Problem requirements => Your copy of the listing must be exact and must hold no images.

====

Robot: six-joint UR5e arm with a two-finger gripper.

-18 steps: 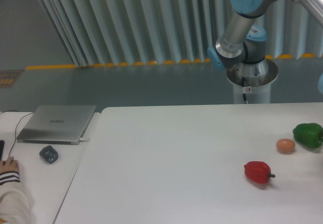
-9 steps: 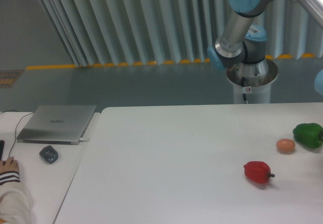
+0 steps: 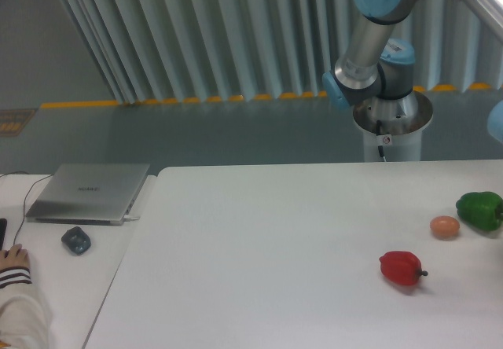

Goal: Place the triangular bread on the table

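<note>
The triangular bread is out of view. The large white table [image 3: 259, 247] fills the lower middle and right. My gripper is out of view past the right edge; only the arm's upper links and blue joints [image 3: 369, 58] show at the top right, above the base [image 3: 391, 125] behind the table.
A red pepper [image 3: 402, 267], a small round tan egg-like ball [image 3: 444, 226] and a green pepper [image 3: 480, 210] lie at the table's right. On the smaller desk at left are a closed laptop [image 3: 88, 192], a dark mouse [image 3: 76, 240] and a person's hand [image 3: 13, 261].
The arm's upper links have shifted slightly left, and a blue joint has come into view at the right edge. The objects on the table have not moved.
</note>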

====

Exercise answer =>
Robot: six-joint UR5e arm with a two-finger gripper.

-18 steps: 
-9 steps: 
+0 steps: 

Goal: Place the triangular bread on the table

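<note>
The triangular bread is out of view. The large white table [image 3: 259, 247] fills the lower middle and right. My gripper is out of view past the right edge; only the arm's upper links and blue joints [image 3: 369, 58] show at the top right, above the base [image 3: 391, 125] behind the table.
A red pepper [image 3: 402, 267], a small round tan egg-like ball [image 3: 444, 226] and a green pepper [image 3: 480, 210] lie at the table's right. On the smaller desk at left are a closed laptop [image 3: 88, 192], a dark mouse [image 3: 76, 240] and a person's hand [image 3: 13, 261].
The arm's upper links have shifted slightly left, and a blue joint has come into view at the right edge. The objects on the table have not moved.
</note>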

The output is now complete.